━━━ MATERIAL PROVIDED ━━━

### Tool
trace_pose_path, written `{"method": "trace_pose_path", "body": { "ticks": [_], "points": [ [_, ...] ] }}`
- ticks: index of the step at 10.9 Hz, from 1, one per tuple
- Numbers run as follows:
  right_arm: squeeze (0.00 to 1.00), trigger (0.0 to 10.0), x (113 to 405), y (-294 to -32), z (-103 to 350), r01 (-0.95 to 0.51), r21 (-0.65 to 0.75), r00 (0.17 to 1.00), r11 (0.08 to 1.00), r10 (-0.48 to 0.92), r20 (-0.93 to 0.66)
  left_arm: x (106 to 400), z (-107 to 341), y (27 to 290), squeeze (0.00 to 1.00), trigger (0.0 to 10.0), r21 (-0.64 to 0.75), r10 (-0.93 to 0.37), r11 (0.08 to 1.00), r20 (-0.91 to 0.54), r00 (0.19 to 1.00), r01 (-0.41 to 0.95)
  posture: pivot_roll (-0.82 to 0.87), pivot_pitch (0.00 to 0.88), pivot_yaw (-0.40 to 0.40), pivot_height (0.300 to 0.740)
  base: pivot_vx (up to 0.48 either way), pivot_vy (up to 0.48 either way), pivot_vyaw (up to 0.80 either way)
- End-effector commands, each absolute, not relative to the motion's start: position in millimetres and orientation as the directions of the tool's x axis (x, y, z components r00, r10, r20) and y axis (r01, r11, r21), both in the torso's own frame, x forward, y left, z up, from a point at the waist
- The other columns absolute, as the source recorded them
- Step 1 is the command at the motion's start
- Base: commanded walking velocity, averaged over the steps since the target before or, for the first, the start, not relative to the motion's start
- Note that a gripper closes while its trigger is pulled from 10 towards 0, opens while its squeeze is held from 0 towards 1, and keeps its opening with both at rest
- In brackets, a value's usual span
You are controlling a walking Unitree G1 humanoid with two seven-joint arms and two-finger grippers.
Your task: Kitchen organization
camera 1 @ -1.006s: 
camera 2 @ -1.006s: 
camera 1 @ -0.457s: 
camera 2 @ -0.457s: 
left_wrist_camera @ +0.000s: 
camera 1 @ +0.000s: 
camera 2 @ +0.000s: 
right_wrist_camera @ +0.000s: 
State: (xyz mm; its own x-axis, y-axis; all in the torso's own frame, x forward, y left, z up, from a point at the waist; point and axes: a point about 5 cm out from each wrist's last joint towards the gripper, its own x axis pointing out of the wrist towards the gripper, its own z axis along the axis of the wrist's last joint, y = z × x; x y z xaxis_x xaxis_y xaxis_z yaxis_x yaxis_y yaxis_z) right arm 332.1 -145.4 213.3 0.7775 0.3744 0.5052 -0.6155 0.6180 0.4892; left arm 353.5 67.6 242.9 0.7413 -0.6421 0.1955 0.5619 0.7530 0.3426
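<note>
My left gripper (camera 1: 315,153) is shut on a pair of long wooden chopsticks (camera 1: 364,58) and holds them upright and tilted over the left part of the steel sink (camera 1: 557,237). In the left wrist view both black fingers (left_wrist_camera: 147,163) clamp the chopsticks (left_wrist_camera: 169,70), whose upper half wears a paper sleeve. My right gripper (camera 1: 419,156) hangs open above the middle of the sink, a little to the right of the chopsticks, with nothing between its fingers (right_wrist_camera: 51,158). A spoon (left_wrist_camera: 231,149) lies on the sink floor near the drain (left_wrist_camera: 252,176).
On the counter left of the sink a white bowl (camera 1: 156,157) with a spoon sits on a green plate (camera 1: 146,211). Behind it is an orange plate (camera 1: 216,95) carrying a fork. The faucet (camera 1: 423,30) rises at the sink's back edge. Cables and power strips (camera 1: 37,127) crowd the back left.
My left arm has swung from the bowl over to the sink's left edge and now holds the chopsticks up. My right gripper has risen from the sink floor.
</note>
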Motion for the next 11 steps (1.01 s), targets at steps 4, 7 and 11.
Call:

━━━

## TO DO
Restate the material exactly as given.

## ANSWER BOX
### Tool
trace_pose_path, written `{"method": "trace_pose_path", "body": { "ticks": [_], "points": [ [_, ...] ] }}`
- ticks: index of the step at 10.9 Hz, from 1, one per tuple
- Numbers run as follows:
  right_arm: squeeze (0.00 to 1.00), trigger (0.0 to 10.0), x (113 to 405), y (-294 to -32), z (-103 to 350), r01 (-0.95 to 0.51), r21 (-0.65 to 0.75), r00 (0.17 to 1.00), r11 (0.08 to 1.00), r10 (-0.48 to 0.92), r20 (-0.93 to 0.66)
  left_arm: x (106 to 400), z (-107 to 341), y (27 to 290), squeeze (0.00 to 1.00), trigger (0.0 to 10.0), r21 (-0.64 to 0.75), r10 (-0.93 to 0.37), r11 (0.08 to 1.00), r20 (-0.91 to 0.54), r00 (0.19 to 1.00), r01 (-0.41 to 0.95)
  posture: pivot_roll (-0.82 to 0.87), pivot_pitch (0.00 to 0.88), pivot_yaw (-0.40 to 0.40), pivot_height (0.300 to 0.740)
  base: pivot_vx (up to 0.48 either way), pivot_vy (up to 0.48 either way), pivot_vyaw (up to 0.80 either way)
- End-effector commands, each absolute, not relative to the motion's start: position in millimetres and orientation as the directions of the tool's x axis (x, y, z components r00, r10, r20) and y axis (r01, r11, r21), both in the torso's own frame, x forward, y left, z up, from a point at the waist
- The other columns absolute, as the source recorded them
- Step 1 is the command at the motion's start
- Base: commanded walking velocity, averaged over the steps since the target before or, for the first, the start, not relative to the motion's start
- Note that a gripper closes while its trigger is pulled from 10 towards 0, opens while its squeeze is held from 0 towards 1, and keeps its opening with both at rest
- In brackets, a value's usual span
You are controlling a walking Unitree G1 humanoid with two seven-joint arms and two-finger grippers.
Your task: Kitchen organization
camera 1 @ -1.006s: 
camera 2 @ -1.006s: 
camera 1 @ -0.457s: 
camera 2 @ -0.457s: 
left_wrist_camera @ +0.000s: 
camera 1 @ +0.000s: 
camera 2 @ +0.000s: 
right_wrist_camera @ +0.000s: 
State: (xyz mm; its own x-axis, y-axis; all in the torso's own frame, x forward, y left, z up, from a point at the waist; point and axes: a point about 5 cm out from each wrist's last joint towards the gripper, its own x axis pointing out of the wrist towards the gripper, its own z axis along the axis of the wrist's last joint, y = z × x; x y z xaxis_x xaxis_y xaxis_z yaxis_x yaxis_y yaxis_z) right arm 332.1 -145.4 213.3 0.7775 0.3744 0.5052 -0.6155 0.6180 0.4892; left arm 353.5 67.6 242.9 0.7413 -0.6421 0.1955 0.5619 0.7530 0.3426
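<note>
My left gripper (camera 1: 315,153) is shut on a pair of long wooden chopsticks (camera 1: 364,58) and holds them upright and tilted over the left part of the steel sink (camera 1: 557,237). In the left wrist view both black fingers (left_wrist_camera: 147,163) clamp the chopsticks (left_wrist_camera: 169,70), whose upper half wears a paper sleeve. My right gripper (camera 1: 419,156) hangs open above the middle of the sink, a little to the right of the chopsticks, with nothing between its fingers (right_wrist_camera: 51,158). A spoon (left_wrist_camera: 231,149) lies on the sink floor near the drain (left_wrist_camera: 252,176).
On the counter left of the sink a white bowl (camera 1: 156,157) with a spoon sits on a green plate (camera 1: 146,211). Behind it is an orange plate (camera 1: 216,95) carrying a fork. The faucet (camera 1: 423,30) rises at the sink's back edge. Cables and power strips (camera 1: 37,127) crowd the back left.
My left arm has swung from the bowl over to the sink's left edge and now holds the chopsticks up. My right gripper has risen from the sink floor.
</note>
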Motion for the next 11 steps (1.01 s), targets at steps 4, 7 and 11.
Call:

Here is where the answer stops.